In recent weeks, the Associated Press (AP) has portrayed the dizzying heights being attained by the stock market, in combination with a slight drop in the official rate of unemployment, as evidence of a gradual economic recovery. Better days, we are told, are almost here again. While right-wingers might perceive such reporting as a left-wing tactic to ward off the spending cuts of sequestration by emphasizing the fragility of the recovery, surely the most salient issue here is whether there really is a recovery and, if so, who exactly is doing the recovering. The AP came dangerously close to inviting such an inquiry by noting that 80% of the stocks are owned by just 10% of the people, but this passing nod to objective reporting soon gave way to familiar, moronic flag-waving. What’s good for the market is good for America: when the Dow reaches record highs, we should all be proud of our nation’s accomplishments, just as we are when Michael Phelps brings home another collection of Olympic jewelry. Sadly, this is yet another case of mindless patriotism crowding out any prospects of genuine understanding. The apparent health of the American stock market is illusory and dangerous; far from being a cause for celebration, it should fill us all with dread and loathing.

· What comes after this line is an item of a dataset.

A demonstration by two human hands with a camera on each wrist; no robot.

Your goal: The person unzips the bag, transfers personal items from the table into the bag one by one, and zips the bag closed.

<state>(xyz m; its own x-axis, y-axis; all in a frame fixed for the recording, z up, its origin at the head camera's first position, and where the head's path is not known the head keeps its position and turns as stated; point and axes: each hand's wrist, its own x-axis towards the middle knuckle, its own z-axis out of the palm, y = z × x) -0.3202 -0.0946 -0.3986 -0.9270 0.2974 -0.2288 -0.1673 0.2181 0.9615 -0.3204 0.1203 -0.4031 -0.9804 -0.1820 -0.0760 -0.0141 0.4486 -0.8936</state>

Enter the Corporate Thought Police
While the implicit pro-corporate bias of the AP’s trope at least requires a little reading between the lines, the same can not be said of the outrageous corporate cheer-leading of Jay Ambrose. Presented by the Leesburg Daily Commercial in a sickening tag-team with the odious Cal Thomas on March 13th, Ambrose snarls like a well-trained Rottweiler at those who dare to question the equitable implications of his masters’ bulging portfolios:
Corporations have not had an easy go of it…. Yet even with the worry of catastrophic debt default, the coming of the ultra-burdensome Affordable Care Act… and still other regulatory deathtraps… corporations… have managed to earn credible profits… by do[ing] more with less labor…. Brave, bold profits… set them up for a sterling future of expansion and – let’s all say hallelujah – hiring sprees.
Investors see this, they begin to have hope where there was very little, they invest more, stock prices go up and the left sneers. The supposition, as economically uninformed as it is ideologically inspired, is that the stock market is just a way for the rich to get richer.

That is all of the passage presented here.